:: WORKING DATA ::

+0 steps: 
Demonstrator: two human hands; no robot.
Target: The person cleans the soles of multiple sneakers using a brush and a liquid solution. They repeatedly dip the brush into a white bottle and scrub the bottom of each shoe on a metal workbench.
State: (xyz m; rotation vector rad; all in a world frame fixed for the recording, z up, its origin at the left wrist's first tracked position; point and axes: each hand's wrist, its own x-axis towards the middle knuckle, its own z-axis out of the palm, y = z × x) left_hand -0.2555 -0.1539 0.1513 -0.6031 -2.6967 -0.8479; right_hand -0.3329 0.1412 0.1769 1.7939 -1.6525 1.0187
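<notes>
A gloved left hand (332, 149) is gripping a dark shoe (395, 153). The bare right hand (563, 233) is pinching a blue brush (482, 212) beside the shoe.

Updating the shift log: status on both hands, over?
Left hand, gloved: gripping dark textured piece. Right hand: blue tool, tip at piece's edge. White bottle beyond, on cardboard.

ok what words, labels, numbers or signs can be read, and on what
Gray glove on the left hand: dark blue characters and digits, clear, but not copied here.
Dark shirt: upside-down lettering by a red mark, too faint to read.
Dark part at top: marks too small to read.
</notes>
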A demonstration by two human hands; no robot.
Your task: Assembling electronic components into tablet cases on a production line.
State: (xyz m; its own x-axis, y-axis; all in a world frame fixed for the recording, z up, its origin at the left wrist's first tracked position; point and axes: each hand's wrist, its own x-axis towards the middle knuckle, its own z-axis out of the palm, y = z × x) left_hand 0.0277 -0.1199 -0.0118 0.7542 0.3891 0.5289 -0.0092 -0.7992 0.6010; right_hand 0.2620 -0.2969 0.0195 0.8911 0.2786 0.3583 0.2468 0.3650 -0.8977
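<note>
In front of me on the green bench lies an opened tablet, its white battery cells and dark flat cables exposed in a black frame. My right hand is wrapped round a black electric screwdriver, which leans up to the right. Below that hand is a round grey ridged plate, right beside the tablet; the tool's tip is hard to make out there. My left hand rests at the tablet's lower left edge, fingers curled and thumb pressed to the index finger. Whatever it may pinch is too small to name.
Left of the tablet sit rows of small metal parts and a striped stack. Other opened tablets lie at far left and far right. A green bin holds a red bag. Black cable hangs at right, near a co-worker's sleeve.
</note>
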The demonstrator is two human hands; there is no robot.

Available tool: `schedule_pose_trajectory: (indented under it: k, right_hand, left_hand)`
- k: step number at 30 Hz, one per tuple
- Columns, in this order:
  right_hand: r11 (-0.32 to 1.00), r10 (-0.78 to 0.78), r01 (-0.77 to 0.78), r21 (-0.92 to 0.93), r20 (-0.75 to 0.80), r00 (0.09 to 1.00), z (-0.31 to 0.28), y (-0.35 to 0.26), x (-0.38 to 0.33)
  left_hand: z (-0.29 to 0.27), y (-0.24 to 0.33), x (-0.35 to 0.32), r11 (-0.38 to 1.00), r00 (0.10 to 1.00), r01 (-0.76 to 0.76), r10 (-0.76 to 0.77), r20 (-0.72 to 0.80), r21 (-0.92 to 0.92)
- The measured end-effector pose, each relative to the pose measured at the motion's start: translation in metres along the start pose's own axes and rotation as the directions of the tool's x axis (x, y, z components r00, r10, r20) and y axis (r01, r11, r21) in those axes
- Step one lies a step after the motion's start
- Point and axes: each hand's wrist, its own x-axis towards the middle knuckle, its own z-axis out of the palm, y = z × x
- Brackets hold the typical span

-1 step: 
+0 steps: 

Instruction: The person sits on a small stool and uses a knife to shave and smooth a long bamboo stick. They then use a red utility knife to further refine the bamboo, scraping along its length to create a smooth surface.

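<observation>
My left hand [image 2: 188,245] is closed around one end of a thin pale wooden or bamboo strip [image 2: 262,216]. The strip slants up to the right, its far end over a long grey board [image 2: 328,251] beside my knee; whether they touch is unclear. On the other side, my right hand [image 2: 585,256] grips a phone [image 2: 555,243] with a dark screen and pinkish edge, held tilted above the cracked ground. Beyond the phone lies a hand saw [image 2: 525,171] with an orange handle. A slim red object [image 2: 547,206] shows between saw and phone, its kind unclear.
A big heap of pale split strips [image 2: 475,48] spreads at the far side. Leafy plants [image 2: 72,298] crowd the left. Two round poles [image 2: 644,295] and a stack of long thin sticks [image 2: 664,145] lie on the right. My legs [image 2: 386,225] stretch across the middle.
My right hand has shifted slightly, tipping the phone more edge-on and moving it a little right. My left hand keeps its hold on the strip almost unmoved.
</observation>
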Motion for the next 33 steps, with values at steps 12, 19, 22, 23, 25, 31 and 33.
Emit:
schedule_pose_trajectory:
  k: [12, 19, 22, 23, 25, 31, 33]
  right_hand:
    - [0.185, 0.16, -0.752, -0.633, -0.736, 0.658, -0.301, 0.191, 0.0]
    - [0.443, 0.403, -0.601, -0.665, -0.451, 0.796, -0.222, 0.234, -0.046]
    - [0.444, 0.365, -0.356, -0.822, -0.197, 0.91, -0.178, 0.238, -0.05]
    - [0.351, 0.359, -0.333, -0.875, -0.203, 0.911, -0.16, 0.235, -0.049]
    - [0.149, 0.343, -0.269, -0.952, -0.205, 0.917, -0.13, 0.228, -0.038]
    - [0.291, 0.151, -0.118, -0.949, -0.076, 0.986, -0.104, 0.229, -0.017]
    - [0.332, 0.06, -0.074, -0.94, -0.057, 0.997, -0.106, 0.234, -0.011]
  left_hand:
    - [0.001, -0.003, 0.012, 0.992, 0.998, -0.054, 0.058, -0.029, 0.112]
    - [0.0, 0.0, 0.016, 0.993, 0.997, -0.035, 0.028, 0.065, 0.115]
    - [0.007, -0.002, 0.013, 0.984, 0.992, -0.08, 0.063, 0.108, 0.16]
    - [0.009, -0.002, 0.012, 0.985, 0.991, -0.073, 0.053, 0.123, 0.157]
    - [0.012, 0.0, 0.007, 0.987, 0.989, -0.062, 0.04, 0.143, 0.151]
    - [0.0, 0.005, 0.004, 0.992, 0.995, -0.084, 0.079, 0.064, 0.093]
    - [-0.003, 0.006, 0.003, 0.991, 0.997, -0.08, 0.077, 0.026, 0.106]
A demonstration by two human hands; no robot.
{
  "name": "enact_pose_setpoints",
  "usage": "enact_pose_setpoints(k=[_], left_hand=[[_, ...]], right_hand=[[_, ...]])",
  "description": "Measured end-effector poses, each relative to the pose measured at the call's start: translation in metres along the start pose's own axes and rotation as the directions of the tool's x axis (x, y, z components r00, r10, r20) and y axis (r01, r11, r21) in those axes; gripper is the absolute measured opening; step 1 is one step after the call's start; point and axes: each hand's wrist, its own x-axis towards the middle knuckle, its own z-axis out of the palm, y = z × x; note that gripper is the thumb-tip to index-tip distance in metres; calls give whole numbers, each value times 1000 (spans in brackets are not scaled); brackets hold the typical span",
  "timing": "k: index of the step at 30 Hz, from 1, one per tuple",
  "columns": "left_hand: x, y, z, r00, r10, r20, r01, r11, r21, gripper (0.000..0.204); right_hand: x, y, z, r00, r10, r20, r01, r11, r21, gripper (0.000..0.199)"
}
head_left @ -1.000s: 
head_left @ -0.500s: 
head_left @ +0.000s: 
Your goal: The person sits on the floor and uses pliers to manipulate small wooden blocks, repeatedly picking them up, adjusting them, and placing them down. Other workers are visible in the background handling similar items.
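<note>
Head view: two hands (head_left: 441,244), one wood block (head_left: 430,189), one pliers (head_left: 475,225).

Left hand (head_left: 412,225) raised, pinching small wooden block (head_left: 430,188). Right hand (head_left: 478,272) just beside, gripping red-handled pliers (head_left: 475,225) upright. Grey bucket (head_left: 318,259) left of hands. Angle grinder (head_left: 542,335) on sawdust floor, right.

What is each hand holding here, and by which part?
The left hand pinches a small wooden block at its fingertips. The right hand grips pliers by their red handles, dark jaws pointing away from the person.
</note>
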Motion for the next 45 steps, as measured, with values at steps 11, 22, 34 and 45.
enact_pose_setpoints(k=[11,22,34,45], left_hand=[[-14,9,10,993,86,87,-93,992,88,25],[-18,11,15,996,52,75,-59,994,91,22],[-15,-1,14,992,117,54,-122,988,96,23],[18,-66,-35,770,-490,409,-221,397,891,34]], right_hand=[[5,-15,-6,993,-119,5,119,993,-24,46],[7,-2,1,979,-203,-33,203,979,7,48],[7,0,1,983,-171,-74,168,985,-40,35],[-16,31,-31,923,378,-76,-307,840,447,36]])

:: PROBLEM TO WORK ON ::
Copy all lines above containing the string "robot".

:: RESPONSE AREA ::
Demonstrator: two human hands; no robot.
A demonstration by two human hands; no robot.
The demonstrator is two human hands; there is no robot.
A demonstration by two human hands; no robot.

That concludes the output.